Produce an exact copy of the first line of the data below and each line after it, please, up to and including the one with "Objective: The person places".

---

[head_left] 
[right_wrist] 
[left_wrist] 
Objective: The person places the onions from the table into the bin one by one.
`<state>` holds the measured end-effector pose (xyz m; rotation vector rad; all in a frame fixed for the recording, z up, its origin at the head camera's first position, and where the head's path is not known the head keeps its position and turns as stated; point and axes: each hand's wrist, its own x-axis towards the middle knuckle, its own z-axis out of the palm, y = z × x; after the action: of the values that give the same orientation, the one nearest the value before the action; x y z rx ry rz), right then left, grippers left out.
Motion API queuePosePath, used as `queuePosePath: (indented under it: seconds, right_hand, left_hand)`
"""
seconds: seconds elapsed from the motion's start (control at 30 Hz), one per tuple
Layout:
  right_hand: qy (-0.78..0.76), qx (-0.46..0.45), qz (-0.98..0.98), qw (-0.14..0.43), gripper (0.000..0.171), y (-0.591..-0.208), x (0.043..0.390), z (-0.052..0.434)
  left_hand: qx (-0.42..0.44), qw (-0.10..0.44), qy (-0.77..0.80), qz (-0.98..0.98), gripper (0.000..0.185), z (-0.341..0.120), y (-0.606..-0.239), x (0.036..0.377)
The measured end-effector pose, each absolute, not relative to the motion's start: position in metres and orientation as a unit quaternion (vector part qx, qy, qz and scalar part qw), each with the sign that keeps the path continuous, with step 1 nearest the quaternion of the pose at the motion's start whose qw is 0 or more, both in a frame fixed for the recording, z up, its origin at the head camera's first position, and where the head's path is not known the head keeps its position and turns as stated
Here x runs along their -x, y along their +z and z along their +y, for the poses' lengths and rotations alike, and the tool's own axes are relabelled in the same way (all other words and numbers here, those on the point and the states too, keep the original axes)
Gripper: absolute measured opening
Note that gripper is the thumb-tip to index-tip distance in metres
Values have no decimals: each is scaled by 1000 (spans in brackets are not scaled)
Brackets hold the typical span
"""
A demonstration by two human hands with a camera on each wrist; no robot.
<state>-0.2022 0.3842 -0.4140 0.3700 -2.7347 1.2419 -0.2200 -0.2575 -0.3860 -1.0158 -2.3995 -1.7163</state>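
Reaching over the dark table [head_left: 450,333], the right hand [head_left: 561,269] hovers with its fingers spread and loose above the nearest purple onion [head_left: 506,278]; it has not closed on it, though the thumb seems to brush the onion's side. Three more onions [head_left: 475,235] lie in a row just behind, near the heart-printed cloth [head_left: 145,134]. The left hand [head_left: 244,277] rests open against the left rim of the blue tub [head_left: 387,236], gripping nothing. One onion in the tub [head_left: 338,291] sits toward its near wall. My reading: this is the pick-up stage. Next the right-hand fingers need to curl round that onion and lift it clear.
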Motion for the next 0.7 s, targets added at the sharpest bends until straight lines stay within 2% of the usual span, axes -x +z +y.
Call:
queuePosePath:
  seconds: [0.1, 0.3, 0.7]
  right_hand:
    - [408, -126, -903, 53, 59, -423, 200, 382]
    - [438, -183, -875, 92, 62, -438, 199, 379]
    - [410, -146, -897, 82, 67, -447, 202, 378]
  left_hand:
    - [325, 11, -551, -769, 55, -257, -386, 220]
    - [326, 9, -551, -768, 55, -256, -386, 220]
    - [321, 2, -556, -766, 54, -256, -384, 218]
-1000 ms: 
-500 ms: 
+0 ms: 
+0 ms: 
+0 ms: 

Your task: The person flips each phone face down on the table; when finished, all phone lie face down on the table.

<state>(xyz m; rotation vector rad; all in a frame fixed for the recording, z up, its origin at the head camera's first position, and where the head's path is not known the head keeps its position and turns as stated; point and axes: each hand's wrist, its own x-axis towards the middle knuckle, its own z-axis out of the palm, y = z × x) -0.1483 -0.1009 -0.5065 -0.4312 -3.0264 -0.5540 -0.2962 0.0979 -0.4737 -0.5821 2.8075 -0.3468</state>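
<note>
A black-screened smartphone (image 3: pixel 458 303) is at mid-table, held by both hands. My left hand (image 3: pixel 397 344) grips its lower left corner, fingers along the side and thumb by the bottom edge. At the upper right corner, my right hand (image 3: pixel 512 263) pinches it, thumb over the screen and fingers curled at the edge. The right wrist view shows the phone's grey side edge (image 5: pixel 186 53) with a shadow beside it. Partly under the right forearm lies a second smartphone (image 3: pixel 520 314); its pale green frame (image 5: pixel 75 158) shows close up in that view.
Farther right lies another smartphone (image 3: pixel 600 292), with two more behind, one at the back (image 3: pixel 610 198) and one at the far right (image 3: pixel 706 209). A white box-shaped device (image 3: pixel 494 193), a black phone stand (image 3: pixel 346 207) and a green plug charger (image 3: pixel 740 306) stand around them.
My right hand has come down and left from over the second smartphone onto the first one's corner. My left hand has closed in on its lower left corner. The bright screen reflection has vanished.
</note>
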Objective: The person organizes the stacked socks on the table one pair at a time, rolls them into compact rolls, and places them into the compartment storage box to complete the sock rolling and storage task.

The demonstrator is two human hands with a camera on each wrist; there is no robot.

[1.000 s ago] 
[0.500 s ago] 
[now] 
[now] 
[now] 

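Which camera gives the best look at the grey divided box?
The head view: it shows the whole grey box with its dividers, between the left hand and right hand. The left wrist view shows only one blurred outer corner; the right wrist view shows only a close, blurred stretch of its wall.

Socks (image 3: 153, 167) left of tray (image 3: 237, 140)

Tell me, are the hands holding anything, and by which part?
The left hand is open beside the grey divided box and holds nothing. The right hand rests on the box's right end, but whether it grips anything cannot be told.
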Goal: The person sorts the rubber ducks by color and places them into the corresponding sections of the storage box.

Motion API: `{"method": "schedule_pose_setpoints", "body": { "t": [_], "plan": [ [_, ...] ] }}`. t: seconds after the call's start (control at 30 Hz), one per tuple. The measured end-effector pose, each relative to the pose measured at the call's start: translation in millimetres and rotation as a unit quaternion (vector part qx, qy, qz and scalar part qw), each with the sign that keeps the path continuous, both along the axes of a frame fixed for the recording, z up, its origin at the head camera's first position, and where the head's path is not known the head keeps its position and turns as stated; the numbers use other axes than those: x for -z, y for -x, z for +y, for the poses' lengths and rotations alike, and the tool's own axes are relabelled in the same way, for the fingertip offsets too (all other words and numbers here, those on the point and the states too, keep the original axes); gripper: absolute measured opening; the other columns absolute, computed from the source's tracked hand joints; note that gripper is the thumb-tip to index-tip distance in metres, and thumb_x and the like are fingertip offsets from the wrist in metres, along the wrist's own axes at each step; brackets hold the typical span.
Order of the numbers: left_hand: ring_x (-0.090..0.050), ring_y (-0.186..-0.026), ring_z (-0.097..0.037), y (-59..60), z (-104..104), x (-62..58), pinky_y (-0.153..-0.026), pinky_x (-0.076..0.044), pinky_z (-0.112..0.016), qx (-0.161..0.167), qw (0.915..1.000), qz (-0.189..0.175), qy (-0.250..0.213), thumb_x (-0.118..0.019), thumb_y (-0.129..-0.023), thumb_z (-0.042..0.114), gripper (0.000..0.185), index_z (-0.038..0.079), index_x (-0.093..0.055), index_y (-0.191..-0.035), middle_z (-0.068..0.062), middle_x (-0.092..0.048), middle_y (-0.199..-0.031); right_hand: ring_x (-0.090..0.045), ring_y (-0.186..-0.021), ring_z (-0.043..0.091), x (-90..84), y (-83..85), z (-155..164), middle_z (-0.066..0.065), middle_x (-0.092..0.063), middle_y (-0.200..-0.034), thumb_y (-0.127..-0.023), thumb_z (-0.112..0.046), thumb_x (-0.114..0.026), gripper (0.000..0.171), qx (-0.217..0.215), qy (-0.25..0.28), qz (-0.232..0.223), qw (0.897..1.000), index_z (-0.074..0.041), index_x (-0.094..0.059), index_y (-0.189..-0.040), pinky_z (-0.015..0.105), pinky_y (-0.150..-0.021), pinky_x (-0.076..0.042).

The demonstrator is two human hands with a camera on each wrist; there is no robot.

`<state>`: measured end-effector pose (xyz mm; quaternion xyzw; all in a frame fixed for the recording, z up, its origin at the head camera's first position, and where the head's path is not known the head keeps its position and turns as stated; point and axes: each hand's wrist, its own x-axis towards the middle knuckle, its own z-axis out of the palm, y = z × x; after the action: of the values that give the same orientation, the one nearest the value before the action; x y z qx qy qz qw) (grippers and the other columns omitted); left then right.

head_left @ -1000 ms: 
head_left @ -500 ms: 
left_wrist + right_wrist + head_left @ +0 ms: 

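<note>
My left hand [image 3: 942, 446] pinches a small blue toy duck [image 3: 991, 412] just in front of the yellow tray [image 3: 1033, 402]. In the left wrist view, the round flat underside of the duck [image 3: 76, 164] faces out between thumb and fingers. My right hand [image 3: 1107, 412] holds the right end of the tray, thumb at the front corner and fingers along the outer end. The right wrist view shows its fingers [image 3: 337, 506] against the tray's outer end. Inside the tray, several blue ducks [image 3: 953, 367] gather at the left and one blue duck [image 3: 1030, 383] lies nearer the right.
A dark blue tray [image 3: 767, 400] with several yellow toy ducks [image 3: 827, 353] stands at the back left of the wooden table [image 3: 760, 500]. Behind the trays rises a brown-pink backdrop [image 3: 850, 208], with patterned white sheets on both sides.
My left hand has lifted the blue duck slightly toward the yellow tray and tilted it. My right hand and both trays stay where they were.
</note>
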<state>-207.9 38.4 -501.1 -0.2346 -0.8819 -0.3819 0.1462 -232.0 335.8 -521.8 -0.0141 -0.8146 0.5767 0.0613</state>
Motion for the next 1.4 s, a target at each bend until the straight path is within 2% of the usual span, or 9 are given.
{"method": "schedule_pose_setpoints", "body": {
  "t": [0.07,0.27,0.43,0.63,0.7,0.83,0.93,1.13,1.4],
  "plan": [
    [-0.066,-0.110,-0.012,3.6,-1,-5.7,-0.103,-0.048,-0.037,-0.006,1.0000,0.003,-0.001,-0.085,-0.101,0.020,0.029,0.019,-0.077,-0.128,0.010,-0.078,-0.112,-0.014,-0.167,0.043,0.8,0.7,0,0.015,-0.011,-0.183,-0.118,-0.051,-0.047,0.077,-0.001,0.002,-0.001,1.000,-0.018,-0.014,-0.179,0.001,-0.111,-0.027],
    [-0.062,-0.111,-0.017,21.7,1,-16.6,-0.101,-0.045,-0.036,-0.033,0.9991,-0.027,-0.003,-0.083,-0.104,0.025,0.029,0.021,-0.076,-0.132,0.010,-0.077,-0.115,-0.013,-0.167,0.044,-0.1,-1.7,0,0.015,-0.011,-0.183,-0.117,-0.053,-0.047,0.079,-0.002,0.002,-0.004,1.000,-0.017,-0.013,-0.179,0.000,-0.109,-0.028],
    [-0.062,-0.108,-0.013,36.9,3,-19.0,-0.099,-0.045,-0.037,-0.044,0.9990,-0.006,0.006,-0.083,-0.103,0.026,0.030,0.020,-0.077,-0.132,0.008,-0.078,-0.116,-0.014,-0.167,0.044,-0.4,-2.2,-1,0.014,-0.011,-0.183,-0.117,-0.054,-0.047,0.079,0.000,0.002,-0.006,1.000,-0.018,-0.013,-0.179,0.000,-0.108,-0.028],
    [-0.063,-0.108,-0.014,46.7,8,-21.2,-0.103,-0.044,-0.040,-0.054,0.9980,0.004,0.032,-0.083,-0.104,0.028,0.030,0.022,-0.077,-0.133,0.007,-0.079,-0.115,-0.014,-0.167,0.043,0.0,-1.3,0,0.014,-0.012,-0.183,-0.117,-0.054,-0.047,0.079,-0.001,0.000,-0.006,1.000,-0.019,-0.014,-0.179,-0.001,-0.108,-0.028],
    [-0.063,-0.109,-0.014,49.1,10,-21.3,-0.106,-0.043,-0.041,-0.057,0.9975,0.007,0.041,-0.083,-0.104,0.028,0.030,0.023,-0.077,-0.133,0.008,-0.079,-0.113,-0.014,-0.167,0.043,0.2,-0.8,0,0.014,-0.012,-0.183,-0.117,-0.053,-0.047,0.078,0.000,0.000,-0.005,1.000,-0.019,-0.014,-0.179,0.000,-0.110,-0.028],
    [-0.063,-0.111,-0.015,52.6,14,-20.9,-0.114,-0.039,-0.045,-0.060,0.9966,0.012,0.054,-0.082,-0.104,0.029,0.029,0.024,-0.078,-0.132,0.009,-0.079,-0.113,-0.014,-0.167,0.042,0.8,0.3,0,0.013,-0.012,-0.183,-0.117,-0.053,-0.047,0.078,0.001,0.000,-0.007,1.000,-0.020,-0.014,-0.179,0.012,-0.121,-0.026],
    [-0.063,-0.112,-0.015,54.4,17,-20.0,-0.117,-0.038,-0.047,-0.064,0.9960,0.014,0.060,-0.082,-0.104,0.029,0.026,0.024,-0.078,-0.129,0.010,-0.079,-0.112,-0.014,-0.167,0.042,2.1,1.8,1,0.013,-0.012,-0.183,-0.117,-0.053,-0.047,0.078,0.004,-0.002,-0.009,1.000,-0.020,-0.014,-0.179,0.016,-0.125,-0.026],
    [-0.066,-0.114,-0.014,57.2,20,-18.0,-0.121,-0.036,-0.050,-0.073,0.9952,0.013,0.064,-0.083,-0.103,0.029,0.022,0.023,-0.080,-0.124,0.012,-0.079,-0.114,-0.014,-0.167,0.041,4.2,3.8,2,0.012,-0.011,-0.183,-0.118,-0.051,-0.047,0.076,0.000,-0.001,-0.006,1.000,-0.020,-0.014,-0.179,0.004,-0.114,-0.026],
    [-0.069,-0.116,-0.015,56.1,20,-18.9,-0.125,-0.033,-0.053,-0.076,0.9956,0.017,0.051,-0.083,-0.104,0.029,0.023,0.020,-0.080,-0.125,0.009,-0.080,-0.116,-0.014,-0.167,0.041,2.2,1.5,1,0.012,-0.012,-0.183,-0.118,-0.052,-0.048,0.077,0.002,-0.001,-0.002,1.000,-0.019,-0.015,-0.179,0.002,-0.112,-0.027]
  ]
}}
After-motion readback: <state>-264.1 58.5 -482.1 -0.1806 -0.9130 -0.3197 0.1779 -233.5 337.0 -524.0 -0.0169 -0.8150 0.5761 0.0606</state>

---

**EXERCISE OUTPUT:**
[head_left] 
[right_wrist] 
[left_wrist] 
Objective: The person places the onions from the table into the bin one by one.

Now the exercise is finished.